- WHAT IS BEING ASKED
For the entries below, the result should be an exact transcription of the lines from the one with "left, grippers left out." up to and including the one with "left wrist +", and only those.
'''
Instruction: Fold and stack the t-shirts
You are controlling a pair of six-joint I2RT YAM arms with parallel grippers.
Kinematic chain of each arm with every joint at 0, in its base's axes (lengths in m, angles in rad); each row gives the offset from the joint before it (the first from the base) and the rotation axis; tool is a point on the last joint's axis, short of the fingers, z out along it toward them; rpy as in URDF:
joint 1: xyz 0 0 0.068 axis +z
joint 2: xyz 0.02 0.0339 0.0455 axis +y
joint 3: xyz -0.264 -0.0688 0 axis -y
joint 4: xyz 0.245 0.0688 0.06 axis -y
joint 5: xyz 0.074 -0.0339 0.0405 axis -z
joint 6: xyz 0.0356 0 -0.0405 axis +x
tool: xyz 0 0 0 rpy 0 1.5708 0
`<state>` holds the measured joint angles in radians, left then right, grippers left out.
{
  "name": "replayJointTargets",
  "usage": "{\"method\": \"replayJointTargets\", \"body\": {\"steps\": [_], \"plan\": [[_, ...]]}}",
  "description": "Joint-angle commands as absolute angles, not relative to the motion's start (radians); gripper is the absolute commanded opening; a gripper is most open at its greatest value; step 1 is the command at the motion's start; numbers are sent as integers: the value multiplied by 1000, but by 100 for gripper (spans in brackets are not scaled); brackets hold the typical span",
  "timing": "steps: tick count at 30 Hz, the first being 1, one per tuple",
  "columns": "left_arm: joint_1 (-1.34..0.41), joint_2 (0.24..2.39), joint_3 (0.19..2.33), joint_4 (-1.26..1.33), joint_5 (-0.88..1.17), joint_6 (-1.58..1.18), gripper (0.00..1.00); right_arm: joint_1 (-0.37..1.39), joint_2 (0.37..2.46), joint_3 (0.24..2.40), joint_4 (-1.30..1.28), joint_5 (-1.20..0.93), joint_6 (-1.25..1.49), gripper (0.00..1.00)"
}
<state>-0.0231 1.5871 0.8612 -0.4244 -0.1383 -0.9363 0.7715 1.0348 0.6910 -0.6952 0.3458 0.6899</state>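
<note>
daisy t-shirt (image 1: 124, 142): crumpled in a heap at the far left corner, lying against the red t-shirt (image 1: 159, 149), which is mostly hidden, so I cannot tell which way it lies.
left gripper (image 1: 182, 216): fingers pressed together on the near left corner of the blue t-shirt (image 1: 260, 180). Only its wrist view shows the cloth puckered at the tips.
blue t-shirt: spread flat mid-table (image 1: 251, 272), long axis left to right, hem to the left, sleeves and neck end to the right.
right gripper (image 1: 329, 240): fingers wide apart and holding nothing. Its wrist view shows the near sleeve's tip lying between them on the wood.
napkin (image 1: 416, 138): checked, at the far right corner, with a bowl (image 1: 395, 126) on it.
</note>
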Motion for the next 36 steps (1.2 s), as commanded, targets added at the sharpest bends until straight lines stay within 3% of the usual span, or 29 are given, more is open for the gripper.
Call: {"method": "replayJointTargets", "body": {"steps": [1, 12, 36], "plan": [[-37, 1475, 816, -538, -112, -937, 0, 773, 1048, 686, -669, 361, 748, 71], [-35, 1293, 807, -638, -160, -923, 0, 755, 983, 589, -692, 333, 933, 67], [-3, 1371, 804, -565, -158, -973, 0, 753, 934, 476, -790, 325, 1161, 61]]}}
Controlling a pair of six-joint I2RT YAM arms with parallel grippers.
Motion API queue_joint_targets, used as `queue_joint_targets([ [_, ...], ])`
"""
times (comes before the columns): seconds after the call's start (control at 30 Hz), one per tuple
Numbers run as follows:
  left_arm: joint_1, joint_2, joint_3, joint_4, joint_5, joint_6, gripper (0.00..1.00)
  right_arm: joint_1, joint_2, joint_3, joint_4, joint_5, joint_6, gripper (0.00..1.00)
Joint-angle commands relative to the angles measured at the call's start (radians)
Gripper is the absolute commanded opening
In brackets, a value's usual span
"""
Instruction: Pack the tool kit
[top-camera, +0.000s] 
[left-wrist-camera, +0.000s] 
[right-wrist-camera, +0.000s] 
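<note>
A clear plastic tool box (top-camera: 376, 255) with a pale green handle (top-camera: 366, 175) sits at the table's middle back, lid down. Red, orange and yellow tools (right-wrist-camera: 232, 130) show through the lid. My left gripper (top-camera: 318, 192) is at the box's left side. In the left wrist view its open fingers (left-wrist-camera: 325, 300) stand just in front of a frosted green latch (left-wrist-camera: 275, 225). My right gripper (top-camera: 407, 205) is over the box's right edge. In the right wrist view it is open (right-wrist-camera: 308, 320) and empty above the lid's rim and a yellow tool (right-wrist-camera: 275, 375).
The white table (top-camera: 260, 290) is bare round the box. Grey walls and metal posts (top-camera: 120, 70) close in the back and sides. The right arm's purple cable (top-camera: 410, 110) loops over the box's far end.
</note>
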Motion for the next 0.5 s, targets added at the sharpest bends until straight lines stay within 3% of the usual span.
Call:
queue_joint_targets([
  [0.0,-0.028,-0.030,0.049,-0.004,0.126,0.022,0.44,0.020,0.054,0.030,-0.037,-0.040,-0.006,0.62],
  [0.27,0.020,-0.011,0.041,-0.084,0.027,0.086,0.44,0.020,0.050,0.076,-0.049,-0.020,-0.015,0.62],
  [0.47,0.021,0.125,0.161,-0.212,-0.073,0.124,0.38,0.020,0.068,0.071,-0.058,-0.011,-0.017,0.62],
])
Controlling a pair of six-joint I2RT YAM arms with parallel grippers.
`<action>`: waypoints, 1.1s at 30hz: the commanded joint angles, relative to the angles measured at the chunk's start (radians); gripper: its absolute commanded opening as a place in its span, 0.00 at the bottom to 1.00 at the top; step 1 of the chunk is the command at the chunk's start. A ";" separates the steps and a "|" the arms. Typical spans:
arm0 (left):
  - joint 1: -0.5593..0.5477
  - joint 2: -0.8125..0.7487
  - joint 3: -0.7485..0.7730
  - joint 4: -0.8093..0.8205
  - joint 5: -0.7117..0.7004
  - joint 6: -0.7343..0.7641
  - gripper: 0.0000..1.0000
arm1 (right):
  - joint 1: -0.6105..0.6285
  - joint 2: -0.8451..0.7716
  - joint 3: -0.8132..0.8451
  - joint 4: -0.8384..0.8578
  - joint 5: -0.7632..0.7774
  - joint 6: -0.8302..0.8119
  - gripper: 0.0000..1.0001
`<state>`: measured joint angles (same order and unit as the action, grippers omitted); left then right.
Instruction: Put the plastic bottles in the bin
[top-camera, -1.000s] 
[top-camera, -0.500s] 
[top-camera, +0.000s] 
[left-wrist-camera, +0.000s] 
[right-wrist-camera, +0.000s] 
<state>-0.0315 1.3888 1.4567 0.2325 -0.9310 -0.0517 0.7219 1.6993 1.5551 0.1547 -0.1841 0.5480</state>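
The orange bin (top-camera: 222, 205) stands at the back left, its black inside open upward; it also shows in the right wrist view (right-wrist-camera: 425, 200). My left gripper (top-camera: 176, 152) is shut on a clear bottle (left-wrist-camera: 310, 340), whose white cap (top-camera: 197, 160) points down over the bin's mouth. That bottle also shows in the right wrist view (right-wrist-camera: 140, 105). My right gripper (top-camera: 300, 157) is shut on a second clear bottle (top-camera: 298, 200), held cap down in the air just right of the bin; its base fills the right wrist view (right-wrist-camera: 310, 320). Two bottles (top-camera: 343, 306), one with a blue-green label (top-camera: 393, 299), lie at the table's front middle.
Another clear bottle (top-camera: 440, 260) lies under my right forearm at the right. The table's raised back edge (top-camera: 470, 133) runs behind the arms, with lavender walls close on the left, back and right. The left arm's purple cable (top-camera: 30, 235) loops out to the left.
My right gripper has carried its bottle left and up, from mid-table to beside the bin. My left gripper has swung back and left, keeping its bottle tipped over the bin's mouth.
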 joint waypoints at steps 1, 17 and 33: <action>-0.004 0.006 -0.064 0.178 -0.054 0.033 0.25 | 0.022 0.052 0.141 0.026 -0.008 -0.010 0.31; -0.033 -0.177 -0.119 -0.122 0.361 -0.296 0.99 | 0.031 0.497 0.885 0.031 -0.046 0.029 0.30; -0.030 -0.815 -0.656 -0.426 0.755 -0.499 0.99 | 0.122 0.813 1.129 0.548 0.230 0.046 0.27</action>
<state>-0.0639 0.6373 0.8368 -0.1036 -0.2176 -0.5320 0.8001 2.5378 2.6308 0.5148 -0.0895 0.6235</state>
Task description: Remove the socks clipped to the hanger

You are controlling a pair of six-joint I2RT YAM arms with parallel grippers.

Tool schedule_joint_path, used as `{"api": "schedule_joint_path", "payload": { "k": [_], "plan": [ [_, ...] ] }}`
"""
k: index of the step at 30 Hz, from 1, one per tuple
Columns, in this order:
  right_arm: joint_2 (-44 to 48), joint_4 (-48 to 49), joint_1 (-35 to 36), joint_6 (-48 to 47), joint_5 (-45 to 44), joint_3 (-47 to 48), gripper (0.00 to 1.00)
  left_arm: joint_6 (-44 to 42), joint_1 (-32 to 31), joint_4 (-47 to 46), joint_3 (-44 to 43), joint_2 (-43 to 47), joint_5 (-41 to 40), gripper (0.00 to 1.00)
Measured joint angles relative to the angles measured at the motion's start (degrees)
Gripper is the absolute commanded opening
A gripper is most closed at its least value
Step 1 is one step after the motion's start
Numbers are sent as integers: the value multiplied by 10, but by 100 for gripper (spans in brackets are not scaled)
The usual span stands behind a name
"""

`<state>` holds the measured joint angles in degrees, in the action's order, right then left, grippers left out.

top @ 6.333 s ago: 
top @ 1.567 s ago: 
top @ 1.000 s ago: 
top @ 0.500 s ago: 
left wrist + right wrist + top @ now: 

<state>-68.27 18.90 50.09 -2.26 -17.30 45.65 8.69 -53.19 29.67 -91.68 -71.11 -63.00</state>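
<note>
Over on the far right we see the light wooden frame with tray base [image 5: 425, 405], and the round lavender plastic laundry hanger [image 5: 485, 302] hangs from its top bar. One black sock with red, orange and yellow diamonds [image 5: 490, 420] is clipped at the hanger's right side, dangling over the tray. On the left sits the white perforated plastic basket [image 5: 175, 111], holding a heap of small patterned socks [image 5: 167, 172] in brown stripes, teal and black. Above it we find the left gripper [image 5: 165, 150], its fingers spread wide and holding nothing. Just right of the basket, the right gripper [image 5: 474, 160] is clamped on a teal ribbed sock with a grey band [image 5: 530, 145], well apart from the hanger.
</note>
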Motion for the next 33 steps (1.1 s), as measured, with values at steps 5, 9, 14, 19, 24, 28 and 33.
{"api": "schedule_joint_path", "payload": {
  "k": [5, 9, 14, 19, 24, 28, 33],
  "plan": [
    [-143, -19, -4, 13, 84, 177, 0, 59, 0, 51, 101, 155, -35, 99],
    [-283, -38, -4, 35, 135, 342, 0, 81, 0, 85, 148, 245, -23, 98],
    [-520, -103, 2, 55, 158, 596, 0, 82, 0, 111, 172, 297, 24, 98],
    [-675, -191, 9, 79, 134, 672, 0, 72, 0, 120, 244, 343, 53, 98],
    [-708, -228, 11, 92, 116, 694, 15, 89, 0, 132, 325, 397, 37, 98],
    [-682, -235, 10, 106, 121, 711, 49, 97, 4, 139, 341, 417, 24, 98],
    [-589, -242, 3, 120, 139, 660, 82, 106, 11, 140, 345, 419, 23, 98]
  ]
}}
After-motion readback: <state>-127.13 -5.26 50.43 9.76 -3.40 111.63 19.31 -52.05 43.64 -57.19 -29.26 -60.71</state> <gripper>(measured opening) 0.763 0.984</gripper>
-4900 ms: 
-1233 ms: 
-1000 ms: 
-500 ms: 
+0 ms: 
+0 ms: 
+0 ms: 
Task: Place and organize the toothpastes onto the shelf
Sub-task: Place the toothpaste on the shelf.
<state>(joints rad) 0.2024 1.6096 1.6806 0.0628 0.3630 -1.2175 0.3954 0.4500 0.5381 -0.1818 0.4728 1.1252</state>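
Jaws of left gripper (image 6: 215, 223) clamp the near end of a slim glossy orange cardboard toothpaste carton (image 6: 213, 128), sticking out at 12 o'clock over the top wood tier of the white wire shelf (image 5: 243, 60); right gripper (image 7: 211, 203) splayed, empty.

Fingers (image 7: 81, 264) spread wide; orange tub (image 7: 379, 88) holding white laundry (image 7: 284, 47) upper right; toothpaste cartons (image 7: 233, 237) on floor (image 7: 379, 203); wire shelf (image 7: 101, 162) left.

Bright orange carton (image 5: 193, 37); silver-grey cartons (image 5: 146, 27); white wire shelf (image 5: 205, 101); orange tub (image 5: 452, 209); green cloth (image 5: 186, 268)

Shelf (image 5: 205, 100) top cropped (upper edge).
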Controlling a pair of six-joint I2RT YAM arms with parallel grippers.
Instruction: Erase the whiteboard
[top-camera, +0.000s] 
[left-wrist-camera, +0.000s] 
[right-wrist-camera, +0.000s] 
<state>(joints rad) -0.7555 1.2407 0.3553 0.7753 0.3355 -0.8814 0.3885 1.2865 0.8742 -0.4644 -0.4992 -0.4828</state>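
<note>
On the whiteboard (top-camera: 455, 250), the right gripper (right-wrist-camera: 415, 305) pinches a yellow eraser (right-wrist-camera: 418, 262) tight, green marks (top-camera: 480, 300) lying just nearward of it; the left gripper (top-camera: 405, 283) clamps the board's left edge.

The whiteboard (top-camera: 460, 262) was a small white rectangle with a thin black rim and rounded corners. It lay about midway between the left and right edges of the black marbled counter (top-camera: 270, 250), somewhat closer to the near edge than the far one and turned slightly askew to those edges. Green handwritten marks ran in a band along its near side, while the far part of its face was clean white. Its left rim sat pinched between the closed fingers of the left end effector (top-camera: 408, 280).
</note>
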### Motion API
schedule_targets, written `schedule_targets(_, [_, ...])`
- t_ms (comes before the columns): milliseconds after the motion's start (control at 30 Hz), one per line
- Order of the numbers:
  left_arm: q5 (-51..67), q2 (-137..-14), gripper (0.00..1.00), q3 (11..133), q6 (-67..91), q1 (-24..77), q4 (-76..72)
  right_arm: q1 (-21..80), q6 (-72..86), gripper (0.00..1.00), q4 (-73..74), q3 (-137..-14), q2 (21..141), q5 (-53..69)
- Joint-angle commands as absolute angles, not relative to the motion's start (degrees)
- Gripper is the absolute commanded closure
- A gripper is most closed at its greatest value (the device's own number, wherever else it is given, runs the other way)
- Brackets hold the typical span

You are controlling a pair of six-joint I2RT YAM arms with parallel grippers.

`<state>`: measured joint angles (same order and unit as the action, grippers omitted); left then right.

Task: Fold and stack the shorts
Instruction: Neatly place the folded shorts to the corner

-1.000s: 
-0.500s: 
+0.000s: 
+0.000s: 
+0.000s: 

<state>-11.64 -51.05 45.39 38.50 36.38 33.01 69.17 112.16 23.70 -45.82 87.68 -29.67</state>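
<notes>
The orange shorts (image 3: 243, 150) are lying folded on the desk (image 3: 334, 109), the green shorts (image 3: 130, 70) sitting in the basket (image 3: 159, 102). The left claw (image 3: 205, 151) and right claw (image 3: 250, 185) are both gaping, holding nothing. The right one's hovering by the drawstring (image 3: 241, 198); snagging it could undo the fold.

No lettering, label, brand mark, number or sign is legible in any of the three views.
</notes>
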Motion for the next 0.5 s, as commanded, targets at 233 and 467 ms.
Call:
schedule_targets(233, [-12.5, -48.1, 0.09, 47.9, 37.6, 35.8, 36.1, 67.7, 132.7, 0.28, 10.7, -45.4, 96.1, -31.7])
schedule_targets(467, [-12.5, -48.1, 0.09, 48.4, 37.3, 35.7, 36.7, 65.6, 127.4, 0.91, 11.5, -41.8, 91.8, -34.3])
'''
- TASK OUTPUT
`<state>` holds the measured joint angles in degrees, in the action's order, right then left, grippers left out.

top @ 6.333 s ago: 
top @ 1.567 s ago: 
top @ 1.000 s ago: 
top @ 0.500 s ago: 
left wrist + right wrist + top @ now: 

The output is finished.